The Landlord is densely plotted, juggling two major stories at once, and although the demon/vampire strands never meet (to my disappointment), I think that the point of the film is simply to portray the lives of a brother and sister who are unfortunately cursed thanks to the idiotic actions of their devil-worshipping parents (sins of the fathers and all that). They’re stuck in two worlds – the real one and world of monsters – which have been merged into this rather absurd universe. That makes for a lot of good comedy, including one funny bit in a run down hotel, and some witty interplay between the two leads Dziak and Barkhordar. There’s a weird scene where Rabisu is eating the brains of a disembodied head like he’s eating cereal, and Tyler is trying to get him to open a portal to hell to dispose of bodies (“It’s a portal to hell, not a garbage chute!” / “Do you read ancient Sumerian? Didn’t think so!” / “Stop making fun of hell!”). There’s a running gag where poor Donna, (runaway from a Southern town somewhere) ends up in the wrong places due to her naivety- trying to rent a room in a hourly-rate dump with an internet coupon, and then showing up at a religious family planning center for an abortion). Standout performances come from Barkhordar and Courvais; Barkhordar plays Rabisu with the right notes – he’s really a nice guy who just happens to be a demon (a funny scene has him ordering a food hydrator from TV to make humans easier to eat); Courvais gives a multi-layered performance as Tyler’s sister Amy – she’s almost like an uncontrollable demon herself, a loose cannon, but tough and sexy.
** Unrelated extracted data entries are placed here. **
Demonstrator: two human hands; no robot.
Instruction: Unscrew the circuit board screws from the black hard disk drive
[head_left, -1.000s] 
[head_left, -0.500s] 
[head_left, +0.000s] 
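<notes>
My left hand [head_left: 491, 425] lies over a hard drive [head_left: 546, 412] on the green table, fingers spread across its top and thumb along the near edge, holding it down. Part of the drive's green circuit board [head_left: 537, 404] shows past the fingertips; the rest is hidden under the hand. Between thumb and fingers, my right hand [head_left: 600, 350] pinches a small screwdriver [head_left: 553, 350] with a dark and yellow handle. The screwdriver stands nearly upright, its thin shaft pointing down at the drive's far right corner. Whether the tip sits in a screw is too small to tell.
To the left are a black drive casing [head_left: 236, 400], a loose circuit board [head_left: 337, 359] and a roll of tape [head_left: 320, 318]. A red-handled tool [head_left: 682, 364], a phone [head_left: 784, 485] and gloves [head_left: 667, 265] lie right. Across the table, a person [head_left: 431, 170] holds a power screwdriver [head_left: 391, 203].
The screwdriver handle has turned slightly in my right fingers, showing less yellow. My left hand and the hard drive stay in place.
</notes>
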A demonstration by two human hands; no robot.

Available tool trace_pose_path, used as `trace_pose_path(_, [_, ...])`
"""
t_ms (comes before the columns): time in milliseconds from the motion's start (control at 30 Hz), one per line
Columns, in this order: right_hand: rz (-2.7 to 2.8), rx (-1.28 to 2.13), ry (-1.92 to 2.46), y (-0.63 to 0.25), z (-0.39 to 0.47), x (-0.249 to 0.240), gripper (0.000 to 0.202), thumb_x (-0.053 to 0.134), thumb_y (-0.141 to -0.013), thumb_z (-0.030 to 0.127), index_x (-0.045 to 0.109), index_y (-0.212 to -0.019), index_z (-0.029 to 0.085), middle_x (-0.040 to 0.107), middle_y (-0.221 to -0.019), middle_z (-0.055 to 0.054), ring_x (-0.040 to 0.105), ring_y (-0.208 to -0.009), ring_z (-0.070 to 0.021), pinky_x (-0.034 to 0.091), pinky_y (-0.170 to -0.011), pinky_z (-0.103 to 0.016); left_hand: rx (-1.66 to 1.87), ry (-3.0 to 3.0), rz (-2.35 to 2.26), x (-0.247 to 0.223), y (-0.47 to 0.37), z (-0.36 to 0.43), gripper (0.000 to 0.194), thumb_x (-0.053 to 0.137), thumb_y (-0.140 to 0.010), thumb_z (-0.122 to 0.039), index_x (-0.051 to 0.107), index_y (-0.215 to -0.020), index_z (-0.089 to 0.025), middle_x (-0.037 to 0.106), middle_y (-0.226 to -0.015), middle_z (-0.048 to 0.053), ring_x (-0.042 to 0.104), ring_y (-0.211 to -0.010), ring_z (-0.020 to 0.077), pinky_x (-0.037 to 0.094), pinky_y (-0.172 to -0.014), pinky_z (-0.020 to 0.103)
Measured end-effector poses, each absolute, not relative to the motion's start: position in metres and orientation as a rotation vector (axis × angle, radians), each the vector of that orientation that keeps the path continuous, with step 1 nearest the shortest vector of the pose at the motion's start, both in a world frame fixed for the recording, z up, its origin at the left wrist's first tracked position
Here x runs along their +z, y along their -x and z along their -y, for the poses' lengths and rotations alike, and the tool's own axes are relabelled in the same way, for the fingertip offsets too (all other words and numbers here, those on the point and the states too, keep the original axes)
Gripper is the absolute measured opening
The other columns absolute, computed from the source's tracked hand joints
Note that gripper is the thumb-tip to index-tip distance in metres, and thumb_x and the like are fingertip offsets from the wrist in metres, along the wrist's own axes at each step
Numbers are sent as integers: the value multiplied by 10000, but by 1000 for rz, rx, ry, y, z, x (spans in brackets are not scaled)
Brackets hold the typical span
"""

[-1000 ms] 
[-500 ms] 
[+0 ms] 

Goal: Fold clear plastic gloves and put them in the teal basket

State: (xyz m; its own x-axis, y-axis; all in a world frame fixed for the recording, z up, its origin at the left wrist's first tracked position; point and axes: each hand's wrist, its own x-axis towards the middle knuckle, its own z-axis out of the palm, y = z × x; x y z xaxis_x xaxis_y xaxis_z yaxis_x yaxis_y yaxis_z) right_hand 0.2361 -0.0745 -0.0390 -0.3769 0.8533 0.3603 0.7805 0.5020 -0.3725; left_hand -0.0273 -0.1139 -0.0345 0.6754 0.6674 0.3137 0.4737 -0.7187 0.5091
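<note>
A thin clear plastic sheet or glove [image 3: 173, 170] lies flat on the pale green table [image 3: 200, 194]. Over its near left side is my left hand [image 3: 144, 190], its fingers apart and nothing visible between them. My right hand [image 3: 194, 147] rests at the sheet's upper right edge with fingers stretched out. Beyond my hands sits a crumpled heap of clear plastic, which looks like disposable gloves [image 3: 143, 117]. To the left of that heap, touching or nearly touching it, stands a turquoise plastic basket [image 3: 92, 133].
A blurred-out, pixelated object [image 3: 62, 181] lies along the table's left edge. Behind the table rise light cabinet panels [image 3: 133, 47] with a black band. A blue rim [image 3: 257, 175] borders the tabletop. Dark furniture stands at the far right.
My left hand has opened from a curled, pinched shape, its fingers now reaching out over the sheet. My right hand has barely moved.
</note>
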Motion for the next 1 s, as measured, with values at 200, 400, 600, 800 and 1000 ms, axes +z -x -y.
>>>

It helps to view The Landlord in the right frame of mind – this isn’t a Hollywood production but an earnest indie flick made on spare change in the tradition of films like Basket Case, Street Trash, and The Blair Witch Project. Special effects are limited but strangely appropriate – the gore is low-budget but effective, and even the groovy psychdelic retro computer effects have a particular charm. Makeup effects won’t win any awards but they are adequate – in any case, the movie succeeds not on strength of visuals but on the energy of the performances and the wackiness of the plot (which, despite its trends toward irreverence, still can’t help but give its centerpiece apartment building a demise like a similar piece of real estate in Poltergeist). Maybe this is the kind of film Beetlejuice could have been, if Tim Burton didn’t feel like playing to family audiences. The Landlord is evidence of how budgetary constraints can help release creative energy.